### [WHAT THE EXERCISE ASKS]
Leaving out the images, repeat all the lines below exactly.

### [COLLECTED DATA]
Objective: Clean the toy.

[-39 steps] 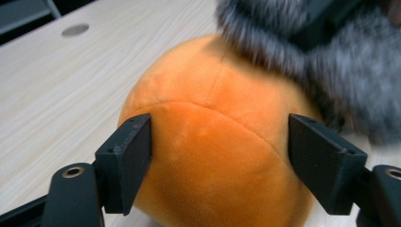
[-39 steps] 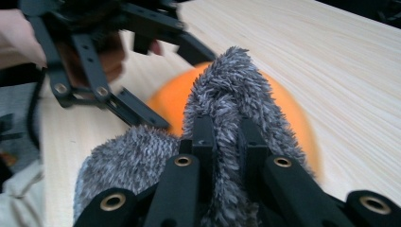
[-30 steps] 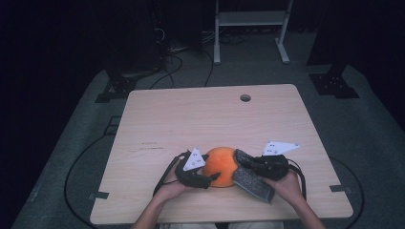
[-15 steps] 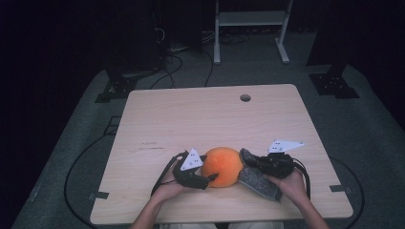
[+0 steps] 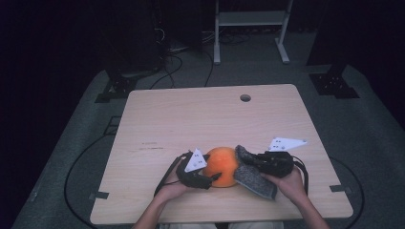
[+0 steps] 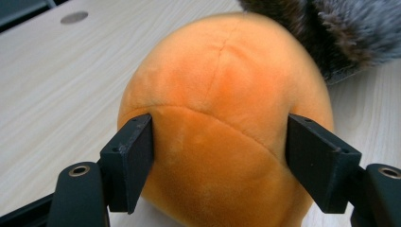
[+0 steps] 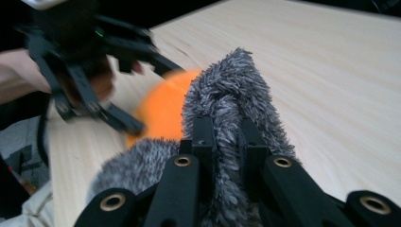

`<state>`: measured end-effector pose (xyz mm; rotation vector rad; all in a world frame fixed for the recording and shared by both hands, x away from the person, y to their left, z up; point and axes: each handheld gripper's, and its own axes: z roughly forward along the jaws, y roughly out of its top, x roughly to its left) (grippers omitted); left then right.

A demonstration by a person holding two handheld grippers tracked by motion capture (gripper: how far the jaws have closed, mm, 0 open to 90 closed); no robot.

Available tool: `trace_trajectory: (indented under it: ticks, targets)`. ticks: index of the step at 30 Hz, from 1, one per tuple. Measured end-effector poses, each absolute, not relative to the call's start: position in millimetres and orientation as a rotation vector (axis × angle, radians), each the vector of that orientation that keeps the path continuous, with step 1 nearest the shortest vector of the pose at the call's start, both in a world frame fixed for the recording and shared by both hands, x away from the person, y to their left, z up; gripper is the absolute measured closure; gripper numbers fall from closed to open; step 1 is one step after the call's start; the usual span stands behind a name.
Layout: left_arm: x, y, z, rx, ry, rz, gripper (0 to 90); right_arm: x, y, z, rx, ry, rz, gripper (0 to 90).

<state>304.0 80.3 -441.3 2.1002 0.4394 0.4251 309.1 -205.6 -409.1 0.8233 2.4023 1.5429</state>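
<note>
OK, orange plush ball point(image 5: 224, 164) sits on the wooden table point(image 5: 200, 119), near the front edge, between both hands. Left gripper point(image 6: 220, 156) has its jaws clamped on the ball's two sides; in the left gripper view the pads press into the fabric. Right gripper point(image 7: 222, 137) has its jaws pinched tight on a grey furry piece point(image 5: 253, 174), fur bunched up between them. That grey piece lies against the ball's right side, touching it. Table hole point(image 5: 245, 98) is well apart, toward the far edge.
</note>
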Motion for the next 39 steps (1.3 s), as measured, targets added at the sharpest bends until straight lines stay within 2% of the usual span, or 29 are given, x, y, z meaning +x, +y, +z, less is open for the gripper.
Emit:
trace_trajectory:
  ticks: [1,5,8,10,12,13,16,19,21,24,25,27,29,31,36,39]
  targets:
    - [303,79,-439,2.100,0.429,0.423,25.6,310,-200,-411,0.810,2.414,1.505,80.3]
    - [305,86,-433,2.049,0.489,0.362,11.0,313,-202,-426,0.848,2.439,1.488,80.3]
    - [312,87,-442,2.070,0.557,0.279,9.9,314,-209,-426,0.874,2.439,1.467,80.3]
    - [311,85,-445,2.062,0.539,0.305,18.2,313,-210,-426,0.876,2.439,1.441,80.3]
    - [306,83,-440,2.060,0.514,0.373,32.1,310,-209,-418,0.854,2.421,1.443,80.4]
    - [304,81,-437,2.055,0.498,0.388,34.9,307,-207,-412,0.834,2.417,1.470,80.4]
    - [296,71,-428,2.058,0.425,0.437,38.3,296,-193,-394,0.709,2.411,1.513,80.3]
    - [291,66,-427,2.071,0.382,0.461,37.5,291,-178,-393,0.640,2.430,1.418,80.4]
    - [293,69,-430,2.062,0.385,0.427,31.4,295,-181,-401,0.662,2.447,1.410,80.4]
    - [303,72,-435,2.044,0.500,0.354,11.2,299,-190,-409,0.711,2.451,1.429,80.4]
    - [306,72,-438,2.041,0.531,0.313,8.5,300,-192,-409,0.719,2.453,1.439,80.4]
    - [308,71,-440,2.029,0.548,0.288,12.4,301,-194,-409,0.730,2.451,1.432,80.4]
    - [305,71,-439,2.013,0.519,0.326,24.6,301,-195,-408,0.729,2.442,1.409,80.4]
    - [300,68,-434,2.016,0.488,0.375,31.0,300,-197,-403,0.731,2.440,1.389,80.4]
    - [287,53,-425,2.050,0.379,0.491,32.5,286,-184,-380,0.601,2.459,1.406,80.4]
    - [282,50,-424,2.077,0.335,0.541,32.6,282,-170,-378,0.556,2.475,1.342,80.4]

### [OUTPUT OF THE EXERCISE]
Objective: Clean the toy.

[-39 steps] 
[-39 steps] 
[-30 steps] 
[-15 steps] 
[+0 steps] 
[+0 steps] 
[+0 steps] 

`<state>`: measured end-effector pose (xyz mm; rotation vector rad; all in a world frame fixed for the recording and shared by both hands, x away from the person, y to their left, z up; point and axes: each handheld gripper's, and its own axes: z roughly forward along the jaws, y roughly out of its top, x roughly to its left) (grippers omitted); left then right.

A demonstration by a person holding two handheld grippers tracked by motion capture (gripper: how far the jaws have closed, mm, 0 open to 90 closed); no robot.

Available tool: `trace_trajectory: (indented under it: ticks, targets)`. ticks: index of the step at 30 Hz, from 1, one per tuple. Measured end-effector poses, each absolute, not relative to the call's start: position in millimetres and orientation as a rotation vector (axis × angle, radians), each the vector of that orientation that keeps the path continuous, with step 1 nearest the shortest vector of the pose at the call's start, both in a world frame fixed for the recording and shared by both hands, x away from the person, y to their left, z up; gripper is the absolute measured closure; gripper numbers fall from closed to open; step 1 is one step after the call's start; the usual span stands behind a name.
Layout: left_arm: x, y, z, rx, ry, rz, gripper (0 to 90); right_arm: x, y, z, rx, ry, rz, gripper (0 to 90).

<state>304.0 80.3 -441.3 2.1002 0.4394 0.4251 309.1 -205.6 -409.1 0.8233 2.4023 1.5429</state>
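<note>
OK, orange plush ball point(image 5: 224, 164) sits on the wooden table point(image 5: 200, 119), near the front edge, between both hands. Left gripper point(image 6: 220, 156) has its jaws clamped on the ball's two sides; in the left gripper view the pads press into the fabric. Right gripper point(image 7: 222, 137) has its jaws pinched tight on a grey furry piece point(image 5: 253, 174), fur bunched up between them. That grey piece lies against the ball's right side, touching it. Table hole point(image 5: 245, 98) is well apart, toward the far edge.
</note>
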Motion for the next 39 steps (1.3 s), as measured, targets added at the sharpest bends until straight lines stay within 2% of the usual span, or 29 are given, x, y, z meaning +x, +y, +z, less is open for the gripper.
Emit:
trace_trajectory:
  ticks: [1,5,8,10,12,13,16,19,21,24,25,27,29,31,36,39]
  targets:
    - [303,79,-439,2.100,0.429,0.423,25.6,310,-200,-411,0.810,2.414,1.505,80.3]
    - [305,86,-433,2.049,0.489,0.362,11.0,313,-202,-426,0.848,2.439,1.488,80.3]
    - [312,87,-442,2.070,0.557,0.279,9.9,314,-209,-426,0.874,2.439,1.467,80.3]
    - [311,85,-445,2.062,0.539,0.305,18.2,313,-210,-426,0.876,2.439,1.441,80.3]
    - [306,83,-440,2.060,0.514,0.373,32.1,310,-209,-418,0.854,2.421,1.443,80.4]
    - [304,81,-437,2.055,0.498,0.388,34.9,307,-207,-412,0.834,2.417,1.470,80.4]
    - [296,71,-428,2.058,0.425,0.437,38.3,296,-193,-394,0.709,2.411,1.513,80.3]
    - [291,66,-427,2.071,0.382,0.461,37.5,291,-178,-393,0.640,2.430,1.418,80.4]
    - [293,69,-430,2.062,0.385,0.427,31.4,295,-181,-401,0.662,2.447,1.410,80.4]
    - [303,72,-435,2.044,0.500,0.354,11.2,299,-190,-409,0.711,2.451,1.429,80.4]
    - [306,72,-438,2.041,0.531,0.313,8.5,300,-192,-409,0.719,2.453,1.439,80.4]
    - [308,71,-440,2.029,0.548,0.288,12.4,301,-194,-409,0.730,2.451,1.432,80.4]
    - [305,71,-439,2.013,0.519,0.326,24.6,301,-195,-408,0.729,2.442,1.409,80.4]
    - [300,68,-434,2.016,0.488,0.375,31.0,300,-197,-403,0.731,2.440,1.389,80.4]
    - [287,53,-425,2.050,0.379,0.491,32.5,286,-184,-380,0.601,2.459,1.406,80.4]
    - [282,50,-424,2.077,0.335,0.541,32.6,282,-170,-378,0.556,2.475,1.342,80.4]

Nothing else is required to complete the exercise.